_TASK GOAL_
What is needed is a copy of each line in the listing below that contains "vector".

++++++

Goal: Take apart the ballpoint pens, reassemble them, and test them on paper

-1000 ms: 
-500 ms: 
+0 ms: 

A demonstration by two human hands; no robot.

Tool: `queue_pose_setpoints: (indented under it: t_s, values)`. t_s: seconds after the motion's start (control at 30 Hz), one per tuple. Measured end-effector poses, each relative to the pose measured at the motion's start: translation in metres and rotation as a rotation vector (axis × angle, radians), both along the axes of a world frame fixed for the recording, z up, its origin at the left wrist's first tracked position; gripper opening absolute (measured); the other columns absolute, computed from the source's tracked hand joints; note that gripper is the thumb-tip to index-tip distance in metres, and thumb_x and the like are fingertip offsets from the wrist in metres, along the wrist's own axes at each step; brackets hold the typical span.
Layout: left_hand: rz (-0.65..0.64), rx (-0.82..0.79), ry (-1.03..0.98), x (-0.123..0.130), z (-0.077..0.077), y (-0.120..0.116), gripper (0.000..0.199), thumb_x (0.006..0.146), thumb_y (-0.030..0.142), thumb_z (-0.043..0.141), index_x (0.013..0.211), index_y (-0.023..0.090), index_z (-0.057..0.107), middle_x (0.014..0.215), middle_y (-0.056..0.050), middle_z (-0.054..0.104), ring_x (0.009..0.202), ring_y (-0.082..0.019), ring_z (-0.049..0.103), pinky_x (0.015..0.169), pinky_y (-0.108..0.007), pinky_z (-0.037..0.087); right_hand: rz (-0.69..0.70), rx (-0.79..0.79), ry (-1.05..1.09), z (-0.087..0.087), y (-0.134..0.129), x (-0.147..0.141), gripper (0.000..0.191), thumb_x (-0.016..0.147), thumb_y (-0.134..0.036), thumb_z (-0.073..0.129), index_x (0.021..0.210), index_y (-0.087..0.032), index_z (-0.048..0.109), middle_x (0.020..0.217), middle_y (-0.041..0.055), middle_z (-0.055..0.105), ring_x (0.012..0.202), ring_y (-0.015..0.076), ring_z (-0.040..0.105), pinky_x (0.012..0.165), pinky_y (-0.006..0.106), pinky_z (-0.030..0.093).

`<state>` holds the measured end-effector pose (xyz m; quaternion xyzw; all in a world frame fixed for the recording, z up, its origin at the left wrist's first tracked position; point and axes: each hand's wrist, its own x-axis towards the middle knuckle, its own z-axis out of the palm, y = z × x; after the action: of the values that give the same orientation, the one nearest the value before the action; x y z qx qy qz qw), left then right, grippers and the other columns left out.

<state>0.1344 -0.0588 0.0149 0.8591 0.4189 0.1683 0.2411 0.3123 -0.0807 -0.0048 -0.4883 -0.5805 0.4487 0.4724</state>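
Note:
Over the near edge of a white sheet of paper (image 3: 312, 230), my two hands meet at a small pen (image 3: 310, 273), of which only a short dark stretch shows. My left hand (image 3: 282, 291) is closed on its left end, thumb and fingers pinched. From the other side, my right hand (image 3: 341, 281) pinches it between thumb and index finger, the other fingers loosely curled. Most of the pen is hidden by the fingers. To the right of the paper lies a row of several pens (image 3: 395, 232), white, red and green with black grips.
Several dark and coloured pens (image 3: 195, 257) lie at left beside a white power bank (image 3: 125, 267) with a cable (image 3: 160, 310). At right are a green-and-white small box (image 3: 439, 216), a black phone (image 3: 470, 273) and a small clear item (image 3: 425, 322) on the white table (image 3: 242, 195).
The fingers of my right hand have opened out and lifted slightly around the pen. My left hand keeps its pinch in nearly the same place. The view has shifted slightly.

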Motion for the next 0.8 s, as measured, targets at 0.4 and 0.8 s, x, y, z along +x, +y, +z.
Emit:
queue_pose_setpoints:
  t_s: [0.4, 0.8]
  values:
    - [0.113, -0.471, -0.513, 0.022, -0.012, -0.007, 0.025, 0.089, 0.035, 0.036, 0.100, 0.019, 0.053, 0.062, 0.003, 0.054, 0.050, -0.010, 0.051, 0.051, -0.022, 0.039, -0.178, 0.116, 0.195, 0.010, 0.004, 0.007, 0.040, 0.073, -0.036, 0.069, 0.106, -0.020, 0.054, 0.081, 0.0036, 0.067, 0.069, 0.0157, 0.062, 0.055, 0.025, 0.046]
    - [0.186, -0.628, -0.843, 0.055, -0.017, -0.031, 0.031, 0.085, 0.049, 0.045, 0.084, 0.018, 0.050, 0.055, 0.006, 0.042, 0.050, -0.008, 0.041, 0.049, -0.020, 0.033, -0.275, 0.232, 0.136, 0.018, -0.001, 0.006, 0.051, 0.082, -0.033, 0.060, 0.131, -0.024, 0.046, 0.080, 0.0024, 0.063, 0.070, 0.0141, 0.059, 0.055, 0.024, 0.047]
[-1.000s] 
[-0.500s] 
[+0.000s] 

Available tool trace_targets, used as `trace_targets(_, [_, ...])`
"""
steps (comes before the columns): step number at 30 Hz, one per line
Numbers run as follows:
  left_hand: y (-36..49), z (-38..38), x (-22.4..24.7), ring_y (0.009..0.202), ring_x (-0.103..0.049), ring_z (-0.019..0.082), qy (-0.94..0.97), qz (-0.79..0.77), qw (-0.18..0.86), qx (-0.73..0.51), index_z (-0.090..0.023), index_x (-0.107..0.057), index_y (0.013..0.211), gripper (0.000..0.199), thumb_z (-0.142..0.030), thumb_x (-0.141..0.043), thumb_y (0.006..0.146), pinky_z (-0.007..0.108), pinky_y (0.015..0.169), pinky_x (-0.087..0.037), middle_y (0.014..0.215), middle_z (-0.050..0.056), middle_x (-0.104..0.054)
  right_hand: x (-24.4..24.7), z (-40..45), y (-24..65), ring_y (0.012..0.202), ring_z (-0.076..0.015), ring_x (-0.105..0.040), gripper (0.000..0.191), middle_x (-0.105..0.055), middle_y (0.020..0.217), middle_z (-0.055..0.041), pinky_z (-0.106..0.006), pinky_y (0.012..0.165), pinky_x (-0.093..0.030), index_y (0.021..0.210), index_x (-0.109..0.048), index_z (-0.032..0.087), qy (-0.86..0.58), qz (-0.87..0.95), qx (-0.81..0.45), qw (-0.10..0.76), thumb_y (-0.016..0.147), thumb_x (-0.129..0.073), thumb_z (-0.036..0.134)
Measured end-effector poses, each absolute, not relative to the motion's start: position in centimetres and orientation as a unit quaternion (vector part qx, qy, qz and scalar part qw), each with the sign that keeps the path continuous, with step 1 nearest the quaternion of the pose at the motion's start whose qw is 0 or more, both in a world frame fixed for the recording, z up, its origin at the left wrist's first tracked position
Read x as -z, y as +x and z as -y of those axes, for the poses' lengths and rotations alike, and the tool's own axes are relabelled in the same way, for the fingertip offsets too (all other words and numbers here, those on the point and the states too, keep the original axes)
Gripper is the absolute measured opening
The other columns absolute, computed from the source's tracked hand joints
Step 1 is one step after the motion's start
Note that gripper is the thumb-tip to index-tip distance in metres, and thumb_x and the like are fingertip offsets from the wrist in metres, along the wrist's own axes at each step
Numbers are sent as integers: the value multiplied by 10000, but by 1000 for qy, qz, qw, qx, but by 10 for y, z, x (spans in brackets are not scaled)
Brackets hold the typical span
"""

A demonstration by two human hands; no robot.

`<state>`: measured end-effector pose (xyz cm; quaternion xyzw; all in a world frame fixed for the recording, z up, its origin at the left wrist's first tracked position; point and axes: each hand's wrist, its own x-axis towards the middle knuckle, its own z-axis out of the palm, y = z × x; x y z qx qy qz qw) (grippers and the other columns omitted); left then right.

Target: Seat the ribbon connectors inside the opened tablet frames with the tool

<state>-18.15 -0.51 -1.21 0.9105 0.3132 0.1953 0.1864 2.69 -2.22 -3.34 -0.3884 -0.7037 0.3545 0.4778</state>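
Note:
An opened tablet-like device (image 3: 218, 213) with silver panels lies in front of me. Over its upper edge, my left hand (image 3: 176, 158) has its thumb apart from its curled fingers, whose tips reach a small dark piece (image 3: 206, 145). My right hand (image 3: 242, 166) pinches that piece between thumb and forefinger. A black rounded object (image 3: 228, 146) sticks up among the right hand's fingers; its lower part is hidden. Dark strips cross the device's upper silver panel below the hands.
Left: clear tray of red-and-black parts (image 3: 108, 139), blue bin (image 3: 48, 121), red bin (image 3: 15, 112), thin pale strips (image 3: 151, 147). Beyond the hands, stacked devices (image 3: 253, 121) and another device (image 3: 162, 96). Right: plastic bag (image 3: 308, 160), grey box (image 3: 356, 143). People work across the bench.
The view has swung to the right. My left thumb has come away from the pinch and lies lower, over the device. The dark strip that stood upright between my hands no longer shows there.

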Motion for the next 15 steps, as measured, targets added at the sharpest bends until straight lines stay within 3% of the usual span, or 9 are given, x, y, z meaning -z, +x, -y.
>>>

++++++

_WRITTEN RESPONSE_
Tool: `queue_pose_setpoints: (indented under it: t_s, values)`. t_s: seconds after the motion's start (control at 30 Hz), one per tuple. Measured end-effector poses, each relative to the pose measured at the motion's start: translation in metres and rotation as a rotation vector (axis × angle, radians), both along the axes of a world frame fixed for the recording, z up, its origin at the left wrist's first tracked position; gripper opening absolute (measured); the other columns absolute, computed from the source's tracked hand joints; note that gripper is the thumb-tip to index-tip distance in metres, and thumb_x and the like are fingertip offsets from the wrist in metres, along the wrist's own axes at each step; brackets hold the typical span.
Measured end-effector poses, each absolute, not relative to the motion's start: position in centimetres and orientation as a unit quaternion (vector part qx, qy, qz and scalar part qw), each with the sign that keeps the path continuous, with step 1 nearest the quaternion of the pose at the motion's start whose qw is 0 or more, both in a world frame fixed for the recording, z up, its origin at the left wrist's first tracked position

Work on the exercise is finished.